So the idea developed of a further life in which the personal
consciousness that had developed on earth could experience a fullness
of personal relationship with God, and in which justice could in
some way be done. At first a shadowy afterlife in Sheol, a grey
half-life, was postulated. Later, possibly under Zoroastrian influence,
the idea of resurrection became widely held. The dead would rise
to their bodies to Judgement, and according to the lives they had
led, enter into an eternal love of God, or an eternal exclusion
from the Divine presence. At the time of Jesus, this belief was
widespread, but by no means universal among Jews, and even today
belief in a life to come is not binding on Jews. That is the background
against which Christian belief developed.

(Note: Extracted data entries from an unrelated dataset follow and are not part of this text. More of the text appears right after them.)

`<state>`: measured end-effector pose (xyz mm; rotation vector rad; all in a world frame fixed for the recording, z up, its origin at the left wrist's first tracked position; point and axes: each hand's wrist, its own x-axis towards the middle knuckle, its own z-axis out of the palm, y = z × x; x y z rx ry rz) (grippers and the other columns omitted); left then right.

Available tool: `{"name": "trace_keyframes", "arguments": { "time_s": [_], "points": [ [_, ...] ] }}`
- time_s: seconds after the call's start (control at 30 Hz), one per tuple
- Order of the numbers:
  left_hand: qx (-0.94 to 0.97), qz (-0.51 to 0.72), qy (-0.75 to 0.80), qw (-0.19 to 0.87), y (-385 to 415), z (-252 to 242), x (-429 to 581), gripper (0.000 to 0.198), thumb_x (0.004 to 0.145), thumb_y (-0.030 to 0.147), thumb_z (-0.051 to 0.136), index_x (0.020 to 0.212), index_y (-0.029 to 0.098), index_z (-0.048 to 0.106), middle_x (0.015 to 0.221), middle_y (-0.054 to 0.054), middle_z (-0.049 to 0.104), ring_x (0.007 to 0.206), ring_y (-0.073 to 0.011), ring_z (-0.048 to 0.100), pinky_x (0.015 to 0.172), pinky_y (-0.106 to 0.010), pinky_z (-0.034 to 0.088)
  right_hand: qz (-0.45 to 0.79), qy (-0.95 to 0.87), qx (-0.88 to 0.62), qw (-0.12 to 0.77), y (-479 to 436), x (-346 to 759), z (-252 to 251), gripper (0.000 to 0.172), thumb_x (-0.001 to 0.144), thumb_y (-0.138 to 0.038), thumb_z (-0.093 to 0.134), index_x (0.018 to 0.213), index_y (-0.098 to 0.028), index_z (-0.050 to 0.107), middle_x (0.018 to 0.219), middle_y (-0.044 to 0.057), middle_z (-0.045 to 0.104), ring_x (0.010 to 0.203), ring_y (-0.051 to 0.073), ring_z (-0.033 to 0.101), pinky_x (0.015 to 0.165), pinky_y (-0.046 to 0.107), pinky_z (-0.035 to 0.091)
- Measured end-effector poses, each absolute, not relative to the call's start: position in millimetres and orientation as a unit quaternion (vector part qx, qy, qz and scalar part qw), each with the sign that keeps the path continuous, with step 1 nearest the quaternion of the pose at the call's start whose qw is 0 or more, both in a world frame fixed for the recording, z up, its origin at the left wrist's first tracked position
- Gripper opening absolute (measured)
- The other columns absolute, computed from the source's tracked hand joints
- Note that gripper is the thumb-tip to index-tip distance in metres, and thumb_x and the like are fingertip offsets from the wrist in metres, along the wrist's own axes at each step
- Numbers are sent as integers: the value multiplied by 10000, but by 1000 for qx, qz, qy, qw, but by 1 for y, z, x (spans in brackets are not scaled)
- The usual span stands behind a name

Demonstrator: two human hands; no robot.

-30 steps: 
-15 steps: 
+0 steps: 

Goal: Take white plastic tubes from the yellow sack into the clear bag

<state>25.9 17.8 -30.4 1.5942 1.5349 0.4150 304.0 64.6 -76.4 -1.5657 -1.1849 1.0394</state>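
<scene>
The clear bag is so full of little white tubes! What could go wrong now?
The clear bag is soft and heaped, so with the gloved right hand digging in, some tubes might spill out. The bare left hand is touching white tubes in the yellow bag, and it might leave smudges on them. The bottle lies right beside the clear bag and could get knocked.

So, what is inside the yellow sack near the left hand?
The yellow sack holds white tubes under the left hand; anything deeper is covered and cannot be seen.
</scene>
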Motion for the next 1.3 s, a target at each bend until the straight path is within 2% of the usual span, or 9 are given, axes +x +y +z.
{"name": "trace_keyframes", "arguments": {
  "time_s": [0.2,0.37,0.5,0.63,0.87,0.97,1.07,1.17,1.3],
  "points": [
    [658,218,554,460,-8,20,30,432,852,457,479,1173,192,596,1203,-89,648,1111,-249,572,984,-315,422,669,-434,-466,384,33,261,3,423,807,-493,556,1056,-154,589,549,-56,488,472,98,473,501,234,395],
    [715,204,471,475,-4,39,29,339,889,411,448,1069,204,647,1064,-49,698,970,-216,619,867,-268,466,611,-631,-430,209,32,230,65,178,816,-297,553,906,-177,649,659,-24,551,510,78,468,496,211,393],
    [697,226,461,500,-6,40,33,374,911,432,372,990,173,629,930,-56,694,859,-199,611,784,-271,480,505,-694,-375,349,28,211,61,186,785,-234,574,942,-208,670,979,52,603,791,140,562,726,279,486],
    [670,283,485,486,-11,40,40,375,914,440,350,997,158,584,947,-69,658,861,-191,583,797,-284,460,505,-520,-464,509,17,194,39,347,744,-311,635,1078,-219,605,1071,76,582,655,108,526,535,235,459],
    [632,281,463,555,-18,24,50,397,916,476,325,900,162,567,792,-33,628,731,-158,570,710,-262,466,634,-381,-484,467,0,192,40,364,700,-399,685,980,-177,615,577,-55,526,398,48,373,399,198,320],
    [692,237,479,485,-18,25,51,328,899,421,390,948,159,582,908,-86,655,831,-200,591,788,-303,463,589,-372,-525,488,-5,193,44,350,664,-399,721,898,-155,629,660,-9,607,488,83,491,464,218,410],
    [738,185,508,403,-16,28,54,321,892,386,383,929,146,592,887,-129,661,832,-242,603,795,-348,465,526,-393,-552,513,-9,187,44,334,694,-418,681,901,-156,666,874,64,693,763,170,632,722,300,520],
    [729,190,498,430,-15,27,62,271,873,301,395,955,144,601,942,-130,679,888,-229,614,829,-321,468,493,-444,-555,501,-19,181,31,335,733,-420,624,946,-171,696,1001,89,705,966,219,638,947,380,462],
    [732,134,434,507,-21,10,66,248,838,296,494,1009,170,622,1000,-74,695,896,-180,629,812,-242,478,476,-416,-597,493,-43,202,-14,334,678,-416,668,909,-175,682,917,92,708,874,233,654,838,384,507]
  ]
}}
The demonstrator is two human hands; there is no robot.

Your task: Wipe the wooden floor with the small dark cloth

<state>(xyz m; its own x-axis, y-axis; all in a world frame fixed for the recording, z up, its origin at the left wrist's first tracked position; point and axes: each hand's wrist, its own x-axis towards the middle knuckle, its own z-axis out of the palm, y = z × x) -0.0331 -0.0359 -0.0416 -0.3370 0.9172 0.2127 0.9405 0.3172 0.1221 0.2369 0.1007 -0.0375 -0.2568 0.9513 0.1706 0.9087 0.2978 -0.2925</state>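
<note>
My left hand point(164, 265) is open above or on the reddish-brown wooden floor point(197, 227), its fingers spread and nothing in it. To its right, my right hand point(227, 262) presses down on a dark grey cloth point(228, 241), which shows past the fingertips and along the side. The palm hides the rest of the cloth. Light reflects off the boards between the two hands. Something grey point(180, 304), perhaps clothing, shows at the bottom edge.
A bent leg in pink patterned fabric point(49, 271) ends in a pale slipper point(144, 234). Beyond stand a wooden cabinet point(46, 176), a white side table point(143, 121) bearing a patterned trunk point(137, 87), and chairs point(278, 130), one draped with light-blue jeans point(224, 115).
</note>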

The traditional Christian understanding of the self
Jesus taught the resurrection of the dead, and appeared after his
own bodily death to the apostles. So Christians are committed to
belief in resurrection. As Christianity moved into the disintegrating
Roman Empire, it adopted the philosophy of the Greeks to express
religious beliefs. After a thousand years of a rather uneasy alliance
with Platonism, it was the philosophy of Aristotle which got taken
into Western Christian thought by the thirteenth century theologian
Thomas Aquinas. His view of the soul was based on Aristotle's 'De
Anima', and has become what may be called the traditional Western
Christian view.
In Aristotle's view, Forms are universals or defining natures
which are given actualisation and individuated by matter. The soul
is the Form of the body, a particular instantiation of a defining
nature. However, Aristotle seems to think of a soul, not merely
as an abstract definition, but as an actual power which enables
a body to act in a certain way. Nutritive souls cause plants to
grow and multiply. Animal souls cause animals to perceive and move.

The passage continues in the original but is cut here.